Every academic course of study has facts, concepts, terminology and constructs you are expected to remember (and apply to problem sets) in order to succeed and earn a diploma. Most mid-terms and finals are objective appraisals of how well you were able to memorize facts, concepts, terminology and constructs, and recall those facts at test time.

Remembering Versus Memorizing

Browse the internet and you'll encounter a spirited debate among academics over the concepts of memorizing and remembering. The debate separates those who think they are essentially the same thing from those who treat them as completely different actions. The latter will argue you can pull a couple of all-nighters, cramming for a mid-term or final, memorizing concepts, facts and terminology, but since the information is stored in short-term memory, you most likely won't remember it. In other words, the information never gets transferred by your brain to long-term memory, so that it could be retrieved months or years into the future.
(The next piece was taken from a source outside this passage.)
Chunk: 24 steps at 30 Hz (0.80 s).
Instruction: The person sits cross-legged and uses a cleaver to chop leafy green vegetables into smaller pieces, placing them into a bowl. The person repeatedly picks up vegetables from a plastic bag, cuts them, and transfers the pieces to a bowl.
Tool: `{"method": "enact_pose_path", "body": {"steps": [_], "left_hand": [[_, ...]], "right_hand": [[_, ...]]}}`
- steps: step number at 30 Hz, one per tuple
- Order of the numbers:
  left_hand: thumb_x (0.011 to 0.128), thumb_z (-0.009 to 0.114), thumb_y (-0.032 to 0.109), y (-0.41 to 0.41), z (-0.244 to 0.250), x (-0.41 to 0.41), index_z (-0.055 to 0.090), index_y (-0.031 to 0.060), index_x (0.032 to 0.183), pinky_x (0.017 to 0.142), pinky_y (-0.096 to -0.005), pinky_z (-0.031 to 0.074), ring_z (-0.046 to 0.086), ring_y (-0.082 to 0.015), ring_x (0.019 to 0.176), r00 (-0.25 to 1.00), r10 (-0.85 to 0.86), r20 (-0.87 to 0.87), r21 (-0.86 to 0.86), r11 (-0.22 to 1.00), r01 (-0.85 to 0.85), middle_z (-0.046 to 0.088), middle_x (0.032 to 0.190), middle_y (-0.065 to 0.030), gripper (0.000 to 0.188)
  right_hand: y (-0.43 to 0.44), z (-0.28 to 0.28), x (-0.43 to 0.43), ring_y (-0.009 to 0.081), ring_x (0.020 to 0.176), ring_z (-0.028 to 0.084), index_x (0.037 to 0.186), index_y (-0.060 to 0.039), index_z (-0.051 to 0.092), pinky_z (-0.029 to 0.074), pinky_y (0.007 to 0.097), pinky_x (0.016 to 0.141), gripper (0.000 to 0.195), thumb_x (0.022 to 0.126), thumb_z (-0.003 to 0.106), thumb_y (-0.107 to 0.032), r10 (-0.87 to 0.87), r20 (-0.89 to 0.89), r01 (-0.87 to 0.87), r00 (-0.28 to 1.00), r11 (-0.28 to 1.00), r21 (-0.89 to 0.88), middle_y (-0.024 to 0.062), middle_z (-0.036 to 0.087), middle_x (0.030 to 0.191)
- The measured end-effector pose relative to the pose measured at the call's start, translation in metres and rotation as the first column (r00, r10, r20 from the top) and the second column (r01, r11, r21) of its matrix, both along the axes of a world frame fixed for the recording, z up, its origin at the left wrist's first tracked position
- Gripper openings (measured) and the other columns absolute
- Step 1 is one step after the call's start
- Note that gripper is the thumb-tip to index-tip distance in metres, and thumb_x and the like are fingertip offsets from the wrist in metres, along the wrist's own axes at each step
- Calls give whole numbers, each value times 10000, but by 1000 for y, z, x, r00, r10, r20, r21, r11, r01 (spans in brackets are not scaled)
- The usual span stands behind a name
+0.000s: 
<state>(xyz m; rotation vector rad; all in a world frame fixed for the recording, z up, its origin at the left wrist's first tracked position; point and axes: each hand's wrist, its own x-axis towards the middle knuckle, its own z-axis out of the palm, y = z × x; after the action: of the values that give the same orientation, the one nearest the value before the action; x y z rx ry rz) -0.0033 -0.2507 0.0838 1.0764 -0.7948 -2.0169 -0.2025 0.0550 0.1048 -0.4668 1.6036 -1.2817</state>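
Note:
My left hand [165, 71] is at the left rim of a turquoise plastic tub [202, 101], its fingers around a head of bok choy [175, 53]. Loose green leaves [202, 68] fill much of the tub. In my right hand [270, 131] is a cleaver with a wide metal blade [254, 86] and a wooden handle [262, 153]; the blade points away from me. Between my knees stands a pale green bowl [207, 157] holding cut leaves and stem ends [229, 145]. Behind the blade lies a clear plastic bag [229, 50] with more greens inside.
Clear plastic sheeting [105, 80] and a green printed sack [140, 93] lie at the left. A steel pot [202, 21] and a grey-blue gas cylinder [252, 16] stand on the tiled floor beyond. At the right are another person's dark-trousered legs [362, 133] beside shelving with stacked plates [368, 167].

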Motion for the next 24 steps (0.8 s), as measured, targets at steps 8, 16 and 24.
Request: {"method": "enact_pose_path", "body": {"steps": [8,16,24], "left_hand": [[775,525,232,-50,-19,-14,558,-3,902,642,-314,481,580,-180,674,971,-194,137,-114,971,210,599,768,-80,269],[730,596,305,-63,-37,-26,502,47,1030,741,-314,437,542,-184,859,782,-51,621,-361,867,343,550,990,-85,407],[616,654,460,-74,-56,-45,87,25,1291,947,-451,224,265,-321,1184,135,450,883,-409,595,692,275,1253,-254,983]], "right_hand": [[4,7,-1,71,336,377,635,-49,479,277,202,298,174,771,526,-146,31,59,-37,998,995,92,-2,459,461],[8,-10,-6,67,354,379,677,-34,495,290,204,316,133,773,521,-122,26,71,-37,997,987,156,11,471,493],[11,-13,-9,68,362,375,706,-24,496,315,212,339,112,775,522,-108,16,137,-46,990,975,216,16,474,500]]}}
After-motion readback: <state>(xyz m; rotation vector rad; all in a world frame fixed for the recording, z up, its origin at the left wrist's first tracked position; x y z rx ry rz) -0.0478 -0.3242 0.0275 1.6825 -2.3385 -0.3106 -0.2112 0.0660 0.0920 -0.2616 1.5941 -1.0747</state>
The reason cramming for a final usually works is because a student can count on their short-term memory if they take their exam within a couple of days of their cramming sessions. Wouldn't it be better to know that the information you take away from a class is remembered, and not just simply memorized for the purposes of a mid-term or final? By and large, that is what you'll take away from a debate about remembering versus memorizing - it's better to learn with the goal of remembering, instead of just memorizing for the short-term.

In your own experience, you may have tried techniques, expounded by learning experts, to help you remember. This may have included techniques such as: contextual repetition; interconnecting facts with events, pictures or sound; sing-song repetition; building connections; cementing linkages; mnemonics ("A Rat In The House May Eat The Ice Cream" is a classic from elementary school to help you remember how to spell the word "arithmetic"); and identifying relevancy with previously learned material.

Many of the techniques mentioned result in the student building richer and more detailed memories and images about the subjects they are studying. The techniques will all work - for some of the people, most of the time. A college or university student bears the ultimate responsibility to take control of their own learning process - trying different techniques to find the one (or several) that work best for their particular situation.

The best students may actually be doing this without realizing what they are doing. They may even have some difficulty explaining to another struggling student why what they are doing is working out so well for them.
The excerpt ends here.